Add a `reset_parameters` method that initializes all parameters.

In [3]:
def reset_parameters(self):
    self.down_project.reset_parameters()
    nn.init.normal_(self.v, mean=0, std=1)
    nn.init.normal_(self.W, mean=0, std=1)
    self.U.reset_parameters()
    self.cell.reset_parameters()

DecoderLSTMWithAttention.reset_parameters = reset_parameters

Add a `forward` method that takes a sequence `y` and encoder hidden states `encoder_hidden_states` as input. `encoder_hidden_states` is a tensor of size `[sequence_length, encoder_output_dim]`, where `encoder_output_dim = num_directions * encoder_hidden_dim`. The `forward` method should call `compute_context_vector` that computes the attention-weighted context vector. We will implement it later.

In [4]:
def forward(self, y, encoder_hidden_states):
    outputs = []
    previous_decoder_hidden_state = torch.zeros(self.hidden_dim)
    cell_state = torch.zeros(self.hidden_dim)
    
    # iterate over sequence y
    for y_i in y:
        context_vector = self.compute_context_vector(previous_decoder_hidden_state, encoder_hidden_states)
        concatenated = torch.cat([previous_decoder_hidden_state, context_vector], dim=-1)
        projected = self.down_project(concatenated)
        previous_decoder_hidden_state, cell_state = self.cell(y_i, (projected, cell_state))
        outputs.append(previous_decoder_hidden_state)
    
    return torch.stack(outputs), (previous_decoder_hidden_state, cell_state)
    
DecoderLSTMWithAttention.forward = forward

Now it's time to implement the `compute_context_vector` function. Its inputs are `previous_decoder_hidden_state` and `encoder_hidden_states`. Use either additive or multiplicative attention, as we saw it in the course. Extend the trainable parameters in your `__init__` method if necessary and initialize them in `reset_parameters`.

In [5]:
def compute_context_vector(self, previous_decoder_hidden_state, encoder_hidden_states):
    scores = []

    for encoder_hidden_state in encoder_hidden_states:
        scores.append(self.v @ torch.tanh(self.W @ previous_decoder_hidden_state + self.U(encoder_hidden_state)))
        # 1 x dec_hidden_dim @ (dec_hiddem_dim x enc_output_dim) --> 1 x enc_output_dim
        # 1 X enc_output_dim @ enc_output_dim x 1 --> 1 x 1

    scores = torch.stack(scores)
    attention_weights = F.softmax(scores, dim=-1)

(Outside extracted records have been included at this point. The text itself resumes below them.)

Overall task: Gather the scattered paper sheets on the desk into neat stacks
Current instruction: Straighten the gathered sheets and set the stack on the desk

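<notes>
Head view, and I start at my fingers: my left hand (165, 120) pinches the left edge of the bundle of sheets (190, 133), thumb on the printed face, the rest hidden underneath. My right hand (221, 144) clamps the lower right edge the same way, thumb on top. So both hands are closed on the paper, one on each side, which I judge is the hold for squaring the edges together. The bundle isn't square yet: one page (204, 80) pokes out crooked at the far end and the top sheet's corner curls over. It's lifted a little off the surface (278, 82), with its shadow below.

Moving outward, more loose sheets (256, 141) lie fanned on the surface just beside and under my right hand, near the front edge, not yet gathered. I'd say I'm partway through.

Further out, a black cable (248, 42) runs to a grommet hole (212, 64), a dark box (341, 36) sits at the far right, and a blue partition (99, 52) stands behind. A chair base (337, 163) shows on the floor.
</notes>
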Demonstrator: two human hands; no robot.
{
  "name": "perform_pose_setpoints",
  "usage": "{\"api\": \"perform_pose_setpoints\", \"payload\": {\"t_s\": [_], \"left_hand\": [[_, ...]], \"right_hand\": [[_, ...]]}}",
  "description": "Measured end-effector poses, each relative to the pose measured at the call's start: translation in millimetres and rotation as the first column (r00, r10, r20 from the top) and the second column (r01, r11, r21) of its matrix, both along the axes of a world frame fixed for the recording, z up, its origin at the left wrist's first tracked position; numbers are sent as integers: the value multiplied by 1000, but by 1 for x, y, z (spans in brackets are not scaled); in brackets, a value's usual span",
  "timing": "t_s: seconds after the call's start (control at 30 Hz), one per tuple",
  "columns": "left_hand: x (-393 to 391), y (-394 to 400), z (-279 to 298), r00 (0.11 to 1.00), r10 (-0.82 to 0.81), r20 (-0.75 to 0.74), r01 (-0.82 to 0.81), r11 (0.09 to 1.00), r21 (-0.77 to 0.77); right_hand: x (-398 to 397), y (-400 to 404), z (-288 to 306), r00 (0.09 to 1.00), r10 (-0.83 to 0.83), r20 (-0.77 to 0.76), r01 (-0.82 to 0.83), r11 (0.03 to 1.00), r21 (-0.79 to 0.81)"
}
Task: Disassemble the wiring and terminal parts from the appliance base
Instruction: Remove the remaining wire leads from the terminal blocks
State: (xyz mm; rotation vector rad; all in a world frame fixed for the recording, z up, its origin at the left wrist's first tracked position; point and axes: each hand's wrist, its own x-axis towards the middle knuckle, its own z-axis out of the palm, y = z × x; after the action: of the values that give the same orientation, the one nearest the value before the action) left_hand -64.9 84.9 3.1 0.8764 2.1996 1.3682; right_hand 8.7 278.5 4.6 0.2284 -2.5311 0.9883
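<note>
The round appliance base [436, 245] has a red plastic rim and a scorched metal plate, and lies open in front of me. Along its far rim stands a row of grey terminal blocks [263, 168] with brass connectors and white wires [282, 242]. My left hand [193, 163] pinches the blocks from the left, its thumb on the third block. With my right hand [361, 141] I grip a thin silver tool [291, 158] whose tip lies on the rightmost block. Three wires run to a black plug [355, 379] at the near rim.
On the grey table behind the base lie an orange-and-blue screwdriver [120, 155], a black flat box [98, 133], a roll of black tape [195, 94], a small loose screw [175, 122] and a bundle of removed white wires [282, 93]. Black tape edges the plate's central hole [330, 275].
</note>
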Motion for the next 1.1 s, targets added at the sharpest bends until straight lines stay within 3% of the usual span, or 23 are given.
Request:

    context_vector  = attention_weights @ encoder_hidden_states
    # 1 x enc_output_dim @ enc_output_dim x enc_output_dim --> 1 x enc_output_dim
    return context_vector

DecoderLSTMWithAttention.compute_context_vector = compute_context_vector

**Sequence-to-sequence model.** We will use the following hyperparameters.

In [6]:
# Typically, encoder/decoder hidden dimensions are the same,
# but here we choose them differently to test our implementation.
embedding_dim = 10
enc_hidden_dim = 15
dec_hidden_dim = 20
num_layers = 2
bidirectional = True
num_directions = 2 if bidirectional else 1

Now we define the model.

In [7]:
class Seq2seqLSTMWithAttention(nn.Module):
    
    def __init__(self, embedding_dim, enc_hidden_dim, num_enc_layers, bidirectional, dec_hidden_dim):
        super().__init__()
        num_directions = 2 if bidirectional else 1
        encoder_output_dim = enc_hidden_dim * num_directions
        self.encoder = nn.LSTM(embedding_dim, enc_hidden_dim, num_layers= num_enc_layers, bidirectional=bidirectional)
        self.decoder = DecoderLSTMWithAttention(embedding_dim, encoder_output_dim, dec_hidden_dim)

        self.encoder.reset_parameters()
        self.decoder.reset_parameters()

    def forward(self, x, y, h0, c0):
        encoder_hidden_states, _ = self.encoder(x, (h0, c0))
        decoder_outputs, (hn_dec, cn_dec) = self.decoder(y, encoder_hidden_states)
        return decoder_outputs, (hn_dec, cn_dec)

Try your Module with an example input.

In [8]:
model = Seq2seqLSTMWithAttention(embedding_dim, enc_hidden_dim, num_layers, bidirectional, dec_hidden_dim)
x = torch.randn(10, embedding_dim)
y = torch.randn(8, embedding_dim)
h0 = torch.zeros(num_layers * num_directions, enc_hidden_dim)
c0 = torch.zeros(num_layers * num_directions, enc_hidden_dim)
outputs, _ = model(x, y, h0, c0)
assert list(outputs.shape) == [8, dec_hidden_dim], "Wrong output shape"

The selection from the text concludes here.